Hastings Center News
Special Report: Living with Dementia
To experience or even contemplate dementia raises some of the most profound questions in bioethics and humanities: What does it mean to be a person? How does someone find meaning in life while facing progressive neurological deterioration? What do health care providers, or residents of a neighborhood, or citizens of aging societies, owe to people living with dementia, and why? And how do shared ideas and values – narratives – that circulate within societies and groups shape the experience of living with dementia, for better or worse?
To improve the lives of our fellow citizens who are living with dementia or providing dementia care, all of us need to pay attention to how we imagine and talk about these interwoven and increasingly common experiences, concludes Living with Dementia: Learning from Cultural Narratives in Aging Societies, a special report published by The Hastings Center for Bioethics.
This report responds to calls from health care and social service practitioners for new ways to depict and talk about dementia, a collective term for Alzheimer disease and related dementias. These aging-associated, progressively debilitating, ultimately terminal conditions affect a person’s thought, memory, speech, and behavior and require increasing levels of hands-on care. The report notes that over 7 million people are living with dementia in the United States, and nearly 12 million people, usually family members, are providing unpaid dementia care.

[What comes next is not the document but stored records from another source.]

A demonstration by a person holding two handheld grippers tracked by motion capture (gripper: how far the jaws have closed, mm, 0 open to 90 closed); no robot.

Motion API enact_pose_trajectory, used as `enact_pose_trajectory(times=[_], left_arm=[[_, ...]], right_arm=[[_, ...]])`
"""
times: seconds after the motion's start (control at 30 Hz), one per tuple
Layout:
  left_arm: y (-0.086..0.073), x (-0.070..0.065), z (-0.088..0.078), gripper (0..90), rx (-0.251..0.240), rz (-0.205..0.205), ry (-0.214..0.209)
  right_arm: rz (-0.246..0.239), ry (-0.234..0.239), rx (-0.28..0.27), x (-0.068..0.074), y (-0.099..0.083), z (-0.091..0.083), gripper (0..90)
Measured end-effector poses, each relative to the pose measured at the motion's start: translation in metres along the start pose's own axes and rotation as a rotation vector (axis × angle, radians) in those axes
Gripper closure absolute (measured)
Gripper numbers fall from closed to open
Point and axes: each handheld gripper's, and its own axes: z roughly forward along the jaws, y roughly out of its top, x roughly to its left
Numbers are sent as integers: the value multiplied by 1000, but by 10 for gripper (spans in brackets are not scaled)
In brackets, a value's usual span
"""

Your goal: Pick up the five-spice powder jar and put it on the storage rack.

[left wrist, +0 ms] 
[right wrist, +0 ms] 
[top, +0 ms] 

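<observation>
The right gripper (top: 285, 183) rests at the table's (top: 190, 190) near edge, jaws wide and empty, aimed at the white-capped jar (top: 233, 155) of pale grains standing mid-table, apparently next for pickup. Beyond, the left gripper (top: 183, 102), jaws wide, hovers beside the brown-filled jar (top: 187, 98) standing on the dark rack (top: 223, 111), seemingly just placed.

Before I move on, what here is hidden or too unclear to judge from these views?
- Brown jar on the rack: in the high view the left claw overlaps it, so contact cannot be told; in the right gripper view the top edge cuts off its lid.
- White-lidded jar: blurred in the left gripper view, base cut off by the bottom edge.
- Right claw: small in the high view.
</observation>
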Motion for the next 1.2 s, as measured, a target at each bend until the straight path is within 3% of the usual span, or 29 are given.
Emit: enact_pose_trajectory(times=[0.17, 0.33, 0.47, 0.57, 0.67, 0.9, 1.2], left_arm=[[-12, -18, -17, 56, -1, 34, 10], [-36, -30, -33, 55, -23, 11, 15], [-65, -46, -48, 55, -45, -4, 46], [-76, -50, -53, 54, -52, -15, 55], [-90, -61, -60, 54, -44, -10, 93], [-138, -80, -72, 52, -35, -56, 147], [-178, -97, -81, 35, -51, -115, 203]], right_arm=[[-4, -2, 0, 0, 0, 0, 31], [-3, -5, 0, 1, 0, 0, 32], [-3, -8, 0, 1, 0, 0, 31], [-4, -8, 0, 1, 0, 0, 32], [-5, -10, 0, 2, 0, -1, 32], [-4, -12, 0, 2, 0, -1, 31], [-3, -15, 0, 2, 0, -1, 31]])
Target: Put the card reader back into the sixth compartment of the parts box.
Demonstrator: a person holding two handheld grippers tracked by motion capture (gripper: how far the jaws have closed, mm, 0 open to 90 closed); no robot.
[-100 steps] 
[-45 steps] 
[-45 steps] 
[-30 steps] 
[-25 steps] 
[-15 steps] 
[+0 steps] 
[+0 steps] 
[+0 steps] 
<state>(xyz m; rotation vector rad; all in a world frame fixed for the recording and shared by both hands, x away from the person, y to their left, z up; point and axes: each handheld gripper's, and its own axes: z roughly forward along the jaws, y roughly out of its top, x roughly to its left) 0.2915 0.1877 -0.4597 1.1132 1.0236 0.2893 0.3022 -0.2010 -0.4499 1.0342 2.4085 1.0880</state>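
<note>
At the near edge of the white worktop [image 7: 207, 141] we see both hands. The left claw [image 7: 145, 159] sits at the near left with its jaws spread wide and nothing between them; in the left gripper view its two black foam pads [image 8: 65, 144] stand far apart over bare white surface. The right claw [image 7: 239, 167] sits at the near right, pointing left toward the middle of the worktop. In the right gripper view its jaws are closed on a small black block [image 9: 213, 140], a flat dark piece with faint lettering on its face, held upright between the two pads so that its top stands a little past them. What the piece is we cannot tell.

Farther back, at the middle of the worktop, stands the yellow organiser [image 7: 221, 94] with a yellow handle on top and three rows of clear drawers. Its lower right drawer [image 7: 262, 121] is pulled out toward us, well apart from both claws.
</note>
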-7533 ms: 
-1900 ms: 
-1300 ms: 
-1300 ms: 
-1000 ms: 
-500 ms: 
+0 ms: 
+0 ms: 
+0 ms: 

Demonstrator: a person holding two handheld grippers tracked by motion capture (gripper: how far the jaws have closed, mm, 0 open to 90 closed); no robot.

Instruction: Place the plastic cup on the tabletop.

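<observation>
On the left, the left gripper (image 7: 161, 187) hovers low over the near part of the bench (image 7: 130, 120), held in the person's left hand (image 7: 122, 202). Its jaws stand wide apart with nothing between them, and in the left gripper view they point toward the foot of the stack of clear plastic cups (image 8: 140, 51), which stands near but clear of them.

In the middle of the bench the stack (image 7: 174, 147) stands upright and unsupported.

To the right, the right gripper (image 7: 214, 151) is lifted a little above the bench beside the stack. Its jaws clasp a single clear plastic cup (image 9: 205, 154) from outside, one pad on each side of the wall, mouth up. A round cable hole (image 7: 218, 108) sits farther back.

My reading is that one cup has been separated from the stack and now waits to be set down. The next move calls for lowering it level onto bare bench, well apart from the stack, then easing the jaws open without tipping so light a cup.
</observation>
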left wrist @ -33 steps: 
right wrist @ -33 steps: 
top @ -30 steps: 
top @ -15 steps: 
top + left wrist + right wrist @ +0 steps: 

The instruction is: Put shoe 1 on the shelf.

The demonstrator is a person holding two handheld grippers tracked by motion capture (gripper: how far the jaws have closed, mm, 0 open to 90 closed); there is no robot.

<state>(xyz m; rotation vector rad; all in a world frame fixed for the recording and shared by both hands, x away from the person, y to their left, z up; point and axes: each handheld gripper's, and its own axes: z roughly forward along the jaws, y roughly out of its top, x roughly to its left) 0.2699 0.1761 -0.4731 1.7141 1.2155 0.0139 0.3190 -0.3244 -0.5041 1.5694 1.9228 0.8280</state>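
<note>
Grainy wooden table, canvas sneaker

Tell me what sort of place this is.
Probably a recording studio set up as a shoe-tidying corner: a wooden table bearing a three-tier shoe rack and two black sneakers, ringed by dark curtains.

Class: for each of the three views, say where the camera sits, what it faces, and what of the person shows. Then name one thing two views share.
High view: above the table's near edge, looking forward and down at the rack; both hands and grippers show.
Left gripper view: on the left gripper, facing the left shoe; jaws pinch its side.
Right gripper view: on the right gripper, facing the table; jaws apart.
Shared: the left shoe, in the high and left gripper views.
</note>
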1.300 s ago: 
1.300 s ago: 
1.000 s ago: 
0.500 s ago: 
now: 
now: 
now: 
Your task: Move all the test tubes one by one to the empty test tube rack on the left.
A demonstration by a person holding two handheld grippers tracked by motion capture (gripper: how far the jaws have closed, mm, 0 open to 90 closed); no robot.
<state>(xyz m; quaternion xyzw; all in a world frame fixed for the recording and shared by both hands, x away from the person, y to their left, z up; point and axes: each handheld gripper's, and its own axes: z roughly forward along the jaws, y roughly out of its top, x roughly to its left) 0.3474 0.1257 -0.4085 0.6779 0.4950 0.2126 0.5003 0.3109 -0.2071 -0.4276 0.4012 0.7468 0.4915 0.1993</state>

Cultural narratives that depict people living with dementia as “gone” or having already “died,” or loss of memory as loss of self, convey stigma and suggest that people with dementia are no longer members of the society in which they have long lived. Imagining people with dementia as no longer “here” is not a harmless figure of speech, but one with implications for investments in health care and social programs in the United States and other aging societies.
The report brings together perspectives from humanities scholars in bioethics, age studies, and disability studies; humanistic researchers in the social sciences; medical educators; and community-focused practitioners in social work and nursing to explore how cultural narratives shape professional and public understanding. Contributors consider how to repair flawed narratives or imagine new ones, inviting readers to:
- Envision what a good life could be for a person with dementia, or for a caregiver for a person with dementia, with attention to real-world care needs, choices, and costs,
- Observe how different cultural narratives about dementia circulate among groups within a society and consider which ideas and values support, or undermine, the experiences of living with dementia and of dementia caregiving,
- Learn from innovative empirical research and community programs about how to understand what it’s like to live with dementia and how to support this experience in ways that include people with dementia and dementia caregivers in community life.
“As the editors of this report write in our introduction, people don’t have an obligation to be ‘living well’ with dementia or any other serious health condition. Dementia is a challenging condition to live with,” says Nancy Berlinger, a senior research scholar at The Hastings Center. “We should not expect individuals or families to grapple with dementia on their own, nor assume that all needs will be met by health care systems. Rather, we should be much more thoughtful in how we talk about this foreseeable consequence of human longevity, to help aging societies better understand ourselves and our current and future needs, and to create the kinds of programs that help people with dementia to live good lives, while reducing burdens on caregivers.”
In addition to Berlinger, the co-editors of this report are Erin Gentry Lamb, the Carl F. Asseff MD, MBA, JD, Designated Professor in Medical Humanities in the School of Medicine at Case Western Reserve University; social gerontologist Kate de Medeiros; and Liz Bowen, an assistant professor of bioethics and humanities at SUNY Upstate Medical University.
This special report is part of Bioethics for Aging Societies, The Hastings Center’s interdisciplinary research program on ethical and social challenges arising from population aging. This report follows earlier reports on social dimensions of aging (“What Makes a Good Life in Late Life? Citizenship and Justice in Aging Societies,” 2018) and on health care choices in the context of dementia (“Facing Dementia: Clarifying End-of-Life Choices, Supporting Better Lives,” 2024).
The report was supported in part by a 2022 Collaborative Research award by The National Endowment for the Humanities to The Hastings Center. Any views, findings, conclusions, or recommendations expressed in this publication do not necessarily represent those of the NEH. Additional funding was provided by The Hastings Center through The Gil Omenn and Martha Darling Fund for Trusted and Trustworthy Scientific Innovation.